Acting Whig Governor Samuel T. Armstrong ran for re-election to a full term in office, but was defeated for the Whig nomination by Edward Everett. In the general election, Armstrong ran without party support but finished a distant third behind Everett and Democrat Marcus Morton.

==Background==
Governor John Davis resigned in March after his election to the United States Senate, to succeed the retiring Nathaniel Silsbee.

==Nominations==
===Whig===
The Whig convention nominated Edward Everett. Despite the suggestions of Everett, Senator Daniel Webster, and Senator Davis, acting Governor Samuel T. Armstrong would not stand aside, and remained in the race.

===Anti-Masonic===
The Anti-Masonic convention nominated Everett as well, recalling his earlier "martyrdom" for the anti-Masonic cause.

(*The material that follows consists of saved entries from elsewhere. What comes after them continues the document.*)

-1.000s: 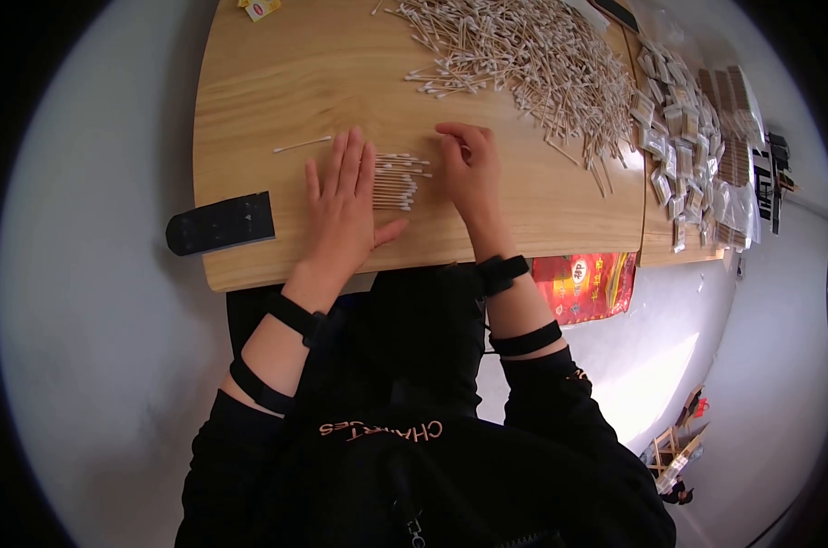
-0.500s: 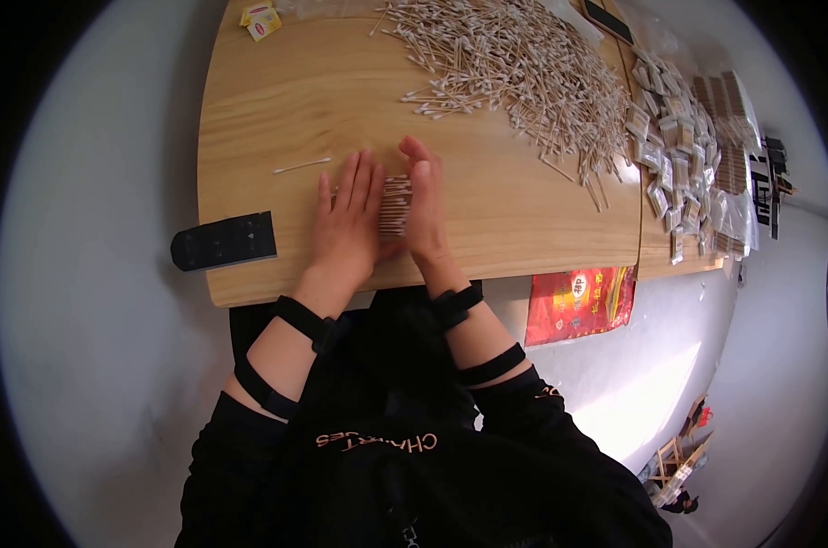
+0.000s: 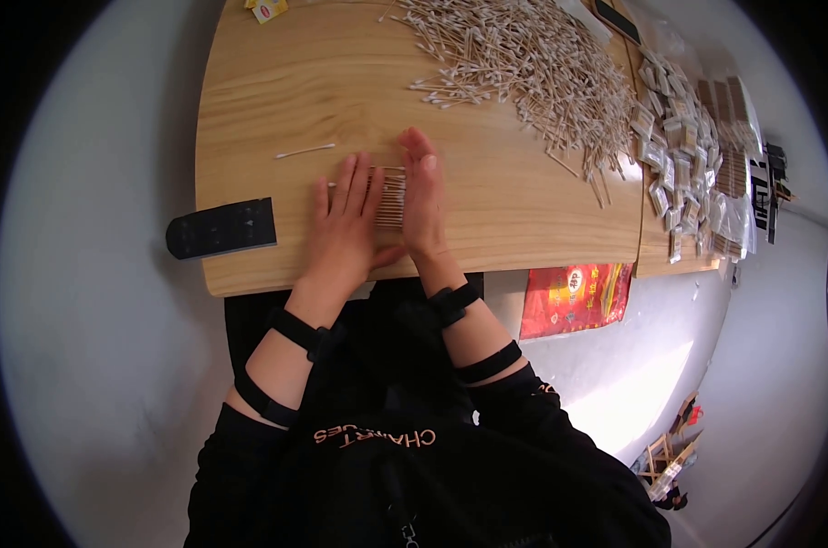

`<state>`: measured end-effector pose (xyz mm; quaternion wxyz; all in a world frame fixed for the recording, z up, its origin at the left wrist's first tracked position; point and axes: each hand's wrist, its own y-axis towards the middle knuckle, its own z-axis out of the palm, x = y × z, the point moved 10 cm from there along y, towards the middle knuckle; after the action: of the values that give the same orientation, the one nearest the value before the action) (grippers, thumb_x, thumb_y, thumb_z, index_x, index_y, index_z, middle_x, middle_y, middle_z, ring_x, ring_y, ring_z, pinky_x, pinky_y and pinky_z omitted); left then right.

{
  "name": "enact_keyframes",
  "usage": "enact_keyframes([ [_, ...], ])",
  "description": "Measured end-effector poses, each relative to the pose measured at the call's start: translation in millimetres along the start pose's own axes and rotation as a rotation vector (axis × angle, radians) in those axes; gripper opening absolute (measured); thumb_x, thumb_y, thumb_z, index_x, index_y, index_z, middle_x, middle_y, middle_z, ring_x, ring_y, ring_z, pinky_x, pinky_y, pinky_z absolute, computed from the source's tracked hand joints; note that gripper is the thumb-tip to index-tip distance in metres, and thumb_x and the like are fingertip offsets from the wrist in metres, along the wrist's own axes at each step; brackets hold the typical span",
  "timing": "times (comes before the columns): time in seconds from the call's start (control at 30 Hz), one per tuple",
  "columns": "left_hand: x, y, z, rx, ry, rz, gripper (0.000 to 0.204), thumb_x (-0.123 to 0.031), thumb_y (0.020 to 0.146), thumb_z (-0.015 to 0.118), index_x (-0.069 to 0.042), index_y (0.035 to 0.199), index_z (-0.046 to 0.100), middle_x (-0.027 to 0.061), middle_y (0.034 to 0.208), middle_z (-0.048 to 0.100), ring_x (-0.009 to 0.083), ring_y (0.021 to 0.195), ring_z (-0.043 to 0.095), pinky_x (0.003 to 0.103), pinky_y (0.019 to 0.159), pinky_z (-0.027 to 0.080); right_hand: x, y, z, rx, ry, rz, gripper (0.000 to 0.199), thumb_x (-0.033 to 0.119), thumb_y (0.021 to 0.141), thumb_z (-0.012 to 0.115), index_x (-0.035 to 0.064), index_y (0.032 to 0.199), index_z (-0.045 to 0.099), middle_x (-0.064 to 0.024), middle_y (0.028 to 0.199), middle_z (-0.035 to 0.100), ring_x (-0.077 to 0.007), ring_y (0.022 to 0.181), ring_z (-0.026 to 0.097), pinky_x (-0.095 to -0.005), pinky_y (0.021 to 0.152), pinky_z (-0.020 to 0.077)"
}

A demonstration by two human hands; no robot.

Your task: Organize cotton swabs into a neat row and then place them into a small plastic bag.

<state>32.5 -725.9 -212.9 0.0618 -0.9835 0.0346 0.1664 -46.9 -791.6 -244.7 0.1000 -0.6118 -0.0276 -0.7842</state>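
Note:
A row of cotton swabs [image 3: 390, 199] lies side by side on the wooden table between my two hands. My left hand [image 3: 343, 215] is flat over the left part of the row with its fingers stretched out, hiding some of the swabs. On the other side, my right hand [image 3: 423, 201] stands on its edge, fingers extended, its palm against the swabs' right ends. One loose cotton swab [image 3: 305, 151] rests by itself beyond my left fingertips. A large heap of cotton swabs [image 3: 533, 68] spreads over the far right of the table.
A dark flat block [image 3: 222, 228] overhangs the table's left edge. Yellow packets [image 3: 270, 10] lie at the far left. Many small clear packs of swabs [image 3: 674, 164] crowd the right side, near a dark phone [image 3: 618, 20]. Below the table's front edge is a red bag [image 3: 574, 300].
My left hand has slid slightly left and its thumb now shows, so more of the swab row is visible. My right hand stays beside the row. The view has shifted slightly.

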Motion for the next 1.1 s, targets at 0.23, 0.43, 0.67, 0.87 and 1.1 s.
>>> enact_keyframes([
  [0.23,-3.1,2.2,-3.2,-0.028,-0.101,0.005,0.103,-0.036,0.065,0.079,-0.004,0.146,0.024,0.0127,0.155,0.015,0.0262,0.145,0.01,0.055,0.113,0.011,2.4,0.4,-13.0,-0.084,0.076,-0.022,0.06,0.044,0.1,0.033,-0.0004,0.14,0.032,-0.0141,0.139,0.039,-0.023,0.134,0.031,-0.037,0.114,0.0187],
  [0.43,-8.3,15.7,2.0,0.012,0.021,-0.005,0.102,-0.048,0.067,0.075,-0.001,0.144,0.027,0.0124,0.155,0.016,0.0248,0.144,0.011,0.054,0.114,0.011,13.7,3.4,-13.3,-0.115,-0.059,-0.072,0.046,0.027,0.097,0.046,-0.0015,0.133,0.04,-0.0145,0.133,0.042,-0.0255,0.13,0.037,-0.0375,0.11,0.028],
  [0.67,-1.3,-2.0,-1.5,-0.074,-0.094,-0.014,0.104,-0.048,0.066,0.076,-0.004,0.146,0.025,0.0126,0.155,0.016,0.026,0.144,0.013,0.054,0.114,0.011,56.5,-11.7,-10.6,0.032,-0.87,-0.406,0.029,0.004,0.069,0.075,0.0068,0.096,0.066,-0.0149,0.11,0.049,-0.034,0.115,0.049,-0.0399,0.094,0.0436],
  [0.87,0.5,-4.8,-1.9,-0.067,-0.083,-0.011,0.105,-0.049,0.066,0.077,-0.007,0.147,0.024,0.0126,0.155,0.015,0.0266,0.144,0.012,0.054,0.114,0.011,55.7,-11.6,-9.5,0.051,-0.895,-0.452,0.019,0.002,0.065,0.075,0.0054,0.081,0.064,-0.013,0.102,0.052,-0.0329,0.105,0.052,-0.0405,0.086,0.0455],
  [1.1,-0.2,-8.3,-1.5,-0.045,-0.074,0.008,0.104,-0.045,0.067,0.077,-0.009,0.148,0.023,0.0129,0.156,0.013,0.0286,0.144,0.011,0.055,0.113,0.012,56.4,-16.6,-5.5,0.072,-0.912,-0.526,0.018,0.003,0.067,0.074,0.0058,0.081,0.063,-0.0121,0.099,0.053,-0.0315,0.1,0.053,-0.04,0.083,0.0455],
])
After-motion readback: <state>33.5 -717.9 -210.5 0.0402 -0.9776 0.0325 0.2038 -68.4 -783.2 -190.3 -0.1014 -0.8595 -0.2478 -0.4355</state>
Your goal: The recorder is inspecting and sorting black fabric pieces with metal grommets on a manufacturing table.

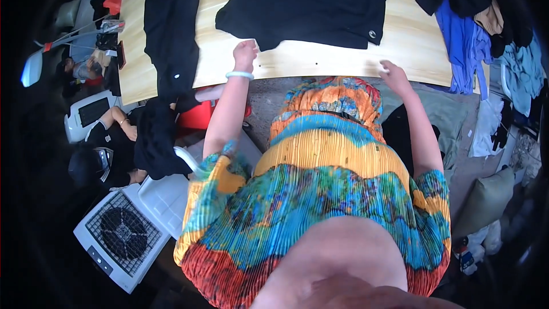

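Note:
A black garment [309, 8] lies spread on the light wooden table [343, 63], with a small round pale mark near its lower right corner. At its lower left edge is my left hand [245, 56], closed, its fingers meeting the cloth there; a pale bangle circles that wrist. My right hand [394, 77] hovers over the table's near edge, below the garment's right corner and apart from it. Its fingers are loosely bent and spread, with nothing visibly held. Farther left, another long black garment [171, 28] runs across the table and hangs over the near edge.
Blue clothing [457, 46] and other garments are heaped at the table's right end. A lamp [32, 68] reaches in at the left. A seated person [114, 143] handles black cloth at lower left, near a grey-white fan unit [123, 234]. A cushion [486, 200] lies at lower right.

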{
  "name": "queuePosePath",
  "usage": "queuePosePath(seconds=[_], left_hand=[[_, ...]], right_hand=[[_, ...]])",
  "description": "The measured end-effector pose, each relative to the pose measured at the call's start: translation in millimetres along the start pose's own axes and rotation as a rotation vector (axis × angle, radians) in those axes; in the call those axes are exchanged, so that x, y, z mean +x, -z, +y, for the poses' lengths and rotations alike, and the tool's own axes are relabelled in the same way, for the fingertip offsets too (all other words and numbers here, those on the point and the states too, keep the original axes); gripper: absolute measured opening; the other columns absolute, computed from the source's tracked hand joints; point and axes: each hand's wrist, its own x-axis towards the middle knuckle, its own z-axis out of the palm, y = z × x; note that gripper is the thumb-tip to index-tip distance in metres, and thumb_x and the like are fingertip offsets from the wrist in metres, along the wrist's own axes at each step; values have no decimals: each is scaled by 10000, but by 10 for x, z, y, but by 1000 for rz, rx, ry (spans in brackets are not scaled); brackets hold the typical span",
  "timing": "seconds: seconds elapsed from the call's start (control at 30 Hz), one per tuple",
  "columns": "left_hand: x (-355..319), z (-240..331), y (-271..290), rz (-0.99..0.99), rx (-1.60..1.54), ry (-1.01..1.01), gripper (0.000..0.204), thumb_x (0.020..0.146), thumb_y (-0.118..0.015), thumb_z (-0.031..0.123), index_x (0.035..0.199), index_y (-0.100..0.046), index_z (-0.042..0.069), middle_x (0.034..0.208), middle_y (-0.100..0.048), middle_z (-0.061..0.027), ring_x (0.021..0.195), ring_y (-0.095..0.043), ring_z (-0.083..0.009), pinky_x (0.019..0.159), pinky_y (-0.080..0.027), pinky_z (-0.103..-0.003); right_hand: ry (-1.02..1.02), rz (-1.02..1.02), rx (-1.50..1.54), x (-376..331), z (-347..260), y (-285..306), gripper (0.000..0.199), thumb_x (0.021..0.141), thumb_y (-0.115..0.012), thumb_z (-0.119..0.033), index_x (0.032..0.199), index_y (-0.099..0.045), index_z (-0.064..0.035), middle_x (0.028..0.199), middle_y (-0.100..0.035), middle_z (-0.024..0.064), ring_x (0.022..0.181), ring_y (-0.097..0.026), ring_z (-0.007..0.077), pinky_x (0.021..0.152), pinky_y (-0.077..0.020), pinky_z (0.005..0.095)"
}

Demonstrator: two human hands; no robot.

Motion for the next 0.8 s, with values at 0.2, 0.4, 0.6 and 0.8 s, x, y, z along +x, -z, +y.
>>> queuePosePath(seconds=[0.2, 0.4, 0.6, 0.8], left_hand=[[428, 44, -232, -126, 136, 177, 279, 720, -679, 201, 851, -545, -6, 718, -567, -73, 560, -527, -157, 496, -425, -262], [577, 281, -53, -601, -292, 647, 136, 786, -579, 129, 896, -539, 60, 841, -605, -68, 744, -593, -191, 649, -488, -309], [644, 1780, -373, -372, -157, -136, 144, 817, -543, 153, 894, -524, 32, 794, -590, -49, 703, -555, -137, 640, -431, -246], [1371, 1561, -400, 33, 279, -501, 257, 785, -587, 247, 821, -556, -6, 747, -568, -97, 706, -508, -180, 681, -415, -305]], right_hand=[[102, -48, 6, 638, -730, -144, 342, 736, -560, -106, 1061, -520, -7, 992, -568, 198, 889, -566, 305, 794, -445, 337], [25, -149, 30, 768, -878, -406, 331, 761, -549, -129, 1074, -520, -26, 979, -574, 187, 863, -574, 292, 785, -447, 334], [-65, -4, 35, 1066, -772, -258, 473, 753, -582, -180, 1192, -434, -85, 1164, -462, 179, 1000, -504, 319, 863, -409, 348], [81, 132, -165, 1325, -890, -159, 508, 751, -580, -179, 1219, -405, -86, 1275, -356, 187, 1115, -420, 325, 915, -377, 349]])
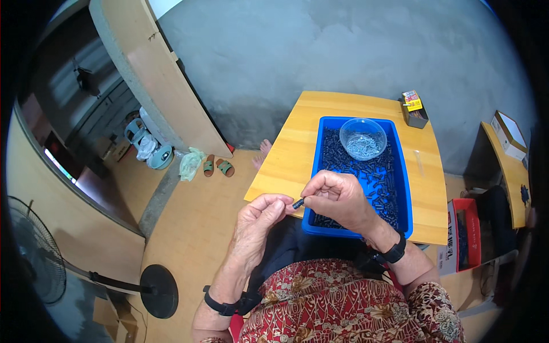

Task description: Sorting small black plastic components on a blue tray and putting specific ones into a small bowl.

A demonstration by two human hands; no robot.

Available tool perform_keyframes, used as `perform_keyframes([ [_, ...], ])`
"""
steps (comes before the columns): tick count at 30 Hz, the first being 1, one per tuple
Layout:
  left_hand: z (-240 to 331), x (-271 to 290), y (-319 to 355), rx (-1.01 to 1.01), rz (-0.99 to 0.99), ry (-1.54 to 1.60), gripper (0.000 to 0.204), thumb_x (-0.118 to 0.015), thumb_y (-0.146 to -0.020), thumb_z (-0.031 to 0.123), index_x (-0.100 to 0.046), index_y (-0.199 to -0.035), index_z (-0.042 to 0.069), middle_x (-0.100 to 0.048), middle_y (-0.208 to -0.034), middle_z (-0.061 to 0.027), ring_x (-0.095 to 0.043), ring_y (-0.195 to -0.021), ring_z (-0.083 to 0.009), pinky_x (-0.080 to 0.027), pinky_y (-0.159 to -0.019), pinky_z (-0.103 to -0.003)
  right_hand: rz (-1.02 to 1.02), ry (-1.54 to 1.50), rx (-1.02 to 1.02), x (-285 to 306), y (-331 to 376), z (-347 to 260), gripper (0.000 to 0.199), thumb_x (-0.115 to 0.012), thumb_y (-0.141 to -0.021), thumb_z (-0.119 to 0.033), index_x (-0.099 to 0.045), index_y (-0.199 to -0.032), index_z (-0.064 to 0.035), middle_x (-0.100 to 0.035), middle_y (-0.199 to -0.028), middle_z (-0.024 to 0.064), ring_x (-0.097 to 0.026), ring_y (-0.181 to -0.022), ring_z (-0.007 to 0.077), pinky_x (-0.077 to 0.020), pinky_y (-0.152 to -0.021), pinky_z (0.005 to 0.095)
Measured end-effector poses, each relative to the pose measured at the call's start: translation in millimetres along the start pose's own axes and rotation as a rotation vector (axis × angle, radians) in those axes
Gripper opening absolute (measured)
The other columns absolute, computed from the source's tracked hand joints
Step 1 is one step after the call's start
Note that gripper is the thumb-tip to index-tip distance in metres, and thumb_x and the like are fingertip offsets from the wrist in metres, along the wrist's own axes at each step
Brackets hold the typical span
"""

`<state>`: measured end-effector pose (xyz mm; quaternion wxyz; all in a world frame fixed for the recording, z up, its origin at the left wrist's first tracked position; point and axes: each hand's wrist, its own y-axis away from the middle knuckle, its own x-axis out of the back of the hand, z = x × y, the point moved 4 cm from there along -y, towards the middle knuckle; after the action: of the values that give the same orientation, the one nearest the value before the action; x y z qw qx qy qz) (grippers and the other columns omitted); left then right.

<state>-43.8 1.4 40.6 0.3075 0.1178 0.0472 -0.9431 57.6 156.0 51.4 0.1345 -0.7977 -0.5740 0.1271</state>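
Over the near-left edge of the blue tray (405, 171), my two hands meet at a small black cylindrical piece (298, 203). Thumb and fingers of my right hand (342, 201) pinch its right end. My left hand (257, 222) is closed in a pinch close to its other end; whatever lies between those fingertips is too small to make out. Many similar dark pieces (389, 200) cover much of the tray's bottom. Resting on them at the tray's far end is a clear round plastic tub (347, 137) containing thin silvery metal pieces (365, 146).
The yellow wooden table (320, 104) carries a dark box (416, 119) with a yellow packet at its far right. A red and white carton (466, 231) stands right of the table. A black fan base (159, 290) and green sandals (225, 167) are on the floor at left.
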Motion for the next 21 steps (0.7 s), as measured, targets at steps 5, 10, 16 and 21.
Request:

However, the party nominated the Democratic candidate for Lieutenant Governor, William Foster, over Whig George Hull, ostensibly because Hull was a Mason. The party also endorsed Martin Van Buren for the presidency in 1836 over Daniel Webster, though some anti-Masons embraced Webster.

==General election==
===Candidates===
- Samuel T. Armstrong, acting governor since March (Independent Whig)
- Edward Everett, U.S. representative from Charlestown (Whig)
- Marcus Morton, former acting governor and nominee since 1828 (Democratic)

===Campaign===
Everett was somewhat distressed by the Anti-Masonic campaign in his name, which was conducted by Benjamin F. Hallett and suggested that Everett supported Martin Van Buren over moderate Democrat Hugh Lawson White for president in 1836. However, Everett resolved not to involve himself in Democratic politics on the advice of Caleb Cushing. The Democratic press joined Hallett's campaign, likely to draw Anti-Masonic votes away from the Whigs and into the Democratic camp.

A separate campaign was conducted by George Bancroft to draw the Working Men's Party vote, which was largely rural and Western, to Marcus Morton. Morton's campaign was largely based on "radical" egalitarian opposition to aristocratic rule in the state.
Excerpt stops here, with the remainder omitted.